EXERCISE DESCRIPTION
Repeat verbatim, and only, the lines of the data below, beginning at the line that contains "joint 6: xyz" and stopping after the line that contains "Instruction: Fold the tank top".

DATASET EXCERPTS
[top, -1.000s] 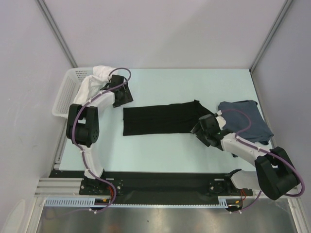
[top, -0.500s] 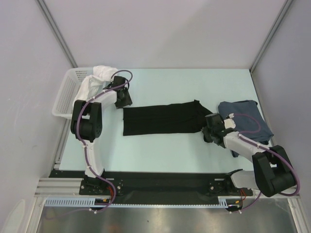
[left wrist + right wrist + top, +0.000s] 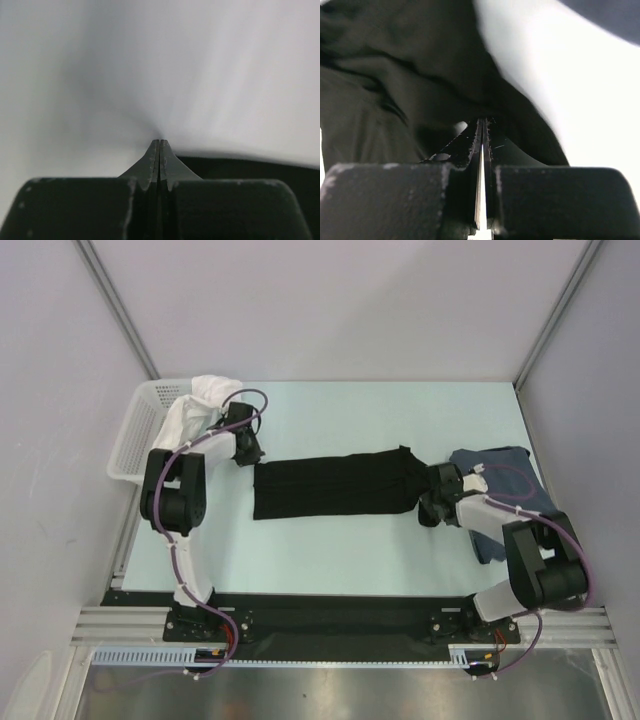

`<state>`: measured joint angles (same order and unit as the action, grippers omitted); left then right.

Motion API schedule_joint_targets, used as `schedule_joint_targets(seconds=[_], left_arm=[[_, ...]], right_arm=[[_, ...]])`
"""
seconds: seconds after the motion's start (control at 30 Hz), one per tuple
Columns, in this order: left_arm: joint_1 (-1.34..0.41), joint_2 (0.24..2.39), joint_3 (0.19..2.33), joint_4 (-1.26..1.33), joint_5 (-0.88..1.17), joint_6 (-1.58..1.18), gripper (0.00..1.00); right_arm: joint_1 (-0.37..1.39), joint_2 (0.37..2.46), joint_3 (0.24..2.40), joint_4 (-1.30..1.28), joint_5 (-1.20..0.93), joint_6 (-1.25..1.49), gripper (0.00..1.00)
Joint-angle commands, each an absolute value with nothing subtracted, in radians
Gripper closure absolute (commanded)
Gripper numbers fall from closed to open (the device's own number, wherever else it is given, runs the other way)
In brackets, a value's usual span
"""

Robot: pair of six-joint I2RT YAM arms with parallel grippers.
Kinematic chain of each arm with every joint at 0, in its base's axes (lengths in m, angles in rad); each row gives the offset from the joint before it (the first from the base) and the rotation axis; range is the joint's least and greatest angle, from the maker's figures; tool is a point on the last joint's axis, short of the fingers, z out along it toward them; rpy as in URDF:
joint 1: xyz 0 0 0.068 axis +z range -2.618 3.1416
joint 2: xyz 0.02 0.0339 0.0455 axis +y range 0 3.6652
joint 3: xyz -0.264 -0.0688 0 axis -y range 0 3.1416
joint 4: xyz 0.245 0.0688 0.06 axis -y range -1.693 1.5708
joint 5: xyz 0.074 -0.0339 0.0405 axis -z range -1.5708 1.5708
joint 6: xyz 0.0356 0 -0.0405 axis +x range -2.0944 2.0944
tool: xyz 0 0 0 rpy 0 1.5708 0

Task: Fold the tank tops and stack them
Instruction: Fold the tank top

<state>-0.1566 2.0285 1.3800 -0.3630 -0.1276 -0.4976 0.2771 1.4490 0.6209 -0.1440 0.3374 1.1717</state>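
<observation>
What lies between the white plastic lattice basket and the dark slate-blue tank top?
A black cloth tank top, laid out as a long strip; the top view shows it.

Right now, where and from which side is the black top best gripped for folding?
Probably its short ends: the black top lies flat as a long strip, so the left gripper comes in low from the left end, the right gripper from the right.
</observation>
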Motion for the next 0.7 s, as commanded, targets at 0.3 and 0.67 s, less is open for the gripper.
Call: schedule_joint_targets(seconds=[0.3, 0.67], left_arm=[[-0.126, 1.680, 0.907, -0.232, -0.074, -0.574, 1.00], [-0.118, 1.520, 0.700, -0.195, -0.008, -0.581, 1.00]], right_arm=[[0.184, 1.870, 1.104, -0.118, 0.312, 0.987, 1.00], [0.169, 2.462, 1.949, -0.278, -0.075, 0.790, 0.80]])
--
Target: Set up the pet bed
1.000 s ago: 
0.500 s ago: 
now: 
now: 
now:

EXERCISE SOLUTION
joint 6: xyz 0.0356 0 -0.0405 axis +x range -2.0944 2.0944
tool: xyz 0 0 0 rpy 0 1.5708 0

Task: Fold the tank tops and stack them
Instruction: Fold the tank top

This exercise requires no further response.